## Task to carry out:
Pull out from the material below all lines with "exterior".

## Data excerpt:
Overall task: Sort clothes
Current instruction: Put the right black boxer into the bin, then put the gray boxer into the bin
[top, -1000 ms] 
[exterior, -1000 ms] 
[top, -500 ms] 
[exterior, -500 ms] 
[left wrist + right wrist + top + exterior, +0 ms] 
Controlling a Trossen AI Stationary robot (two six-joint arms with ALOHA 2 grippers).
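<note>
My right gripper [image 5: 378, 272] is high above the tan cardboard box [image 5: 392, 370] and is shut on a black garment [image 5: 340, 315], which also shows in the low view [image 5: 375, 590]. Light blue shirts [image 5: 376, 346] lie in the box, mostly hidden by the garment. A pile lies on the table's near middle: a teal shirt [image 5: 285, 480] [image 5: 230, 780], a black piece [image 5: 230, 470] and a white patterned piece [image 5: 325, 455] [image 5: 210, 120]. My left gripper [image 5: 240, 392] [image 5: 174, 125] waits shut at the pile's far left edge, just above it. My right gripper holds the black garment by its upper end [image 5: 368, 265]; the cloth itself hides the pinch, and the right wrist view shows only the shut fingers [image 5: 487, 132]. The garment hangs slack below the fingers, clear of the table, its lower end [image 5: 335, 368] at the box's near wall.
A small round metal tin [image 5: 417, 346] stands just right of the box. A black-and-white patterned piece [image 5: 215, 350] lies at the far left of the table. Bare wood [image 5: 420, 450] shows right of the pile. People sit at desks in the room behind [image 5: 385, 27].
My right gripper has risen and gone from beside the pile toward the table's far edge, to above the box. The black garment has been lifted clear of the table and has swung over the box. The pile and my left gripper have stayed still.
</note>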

## Written answer:
[exterior, -1000 ms] 
[exterior, -500 ms] 
[left wrist + right wrist + top + exterior, +0 ms] 

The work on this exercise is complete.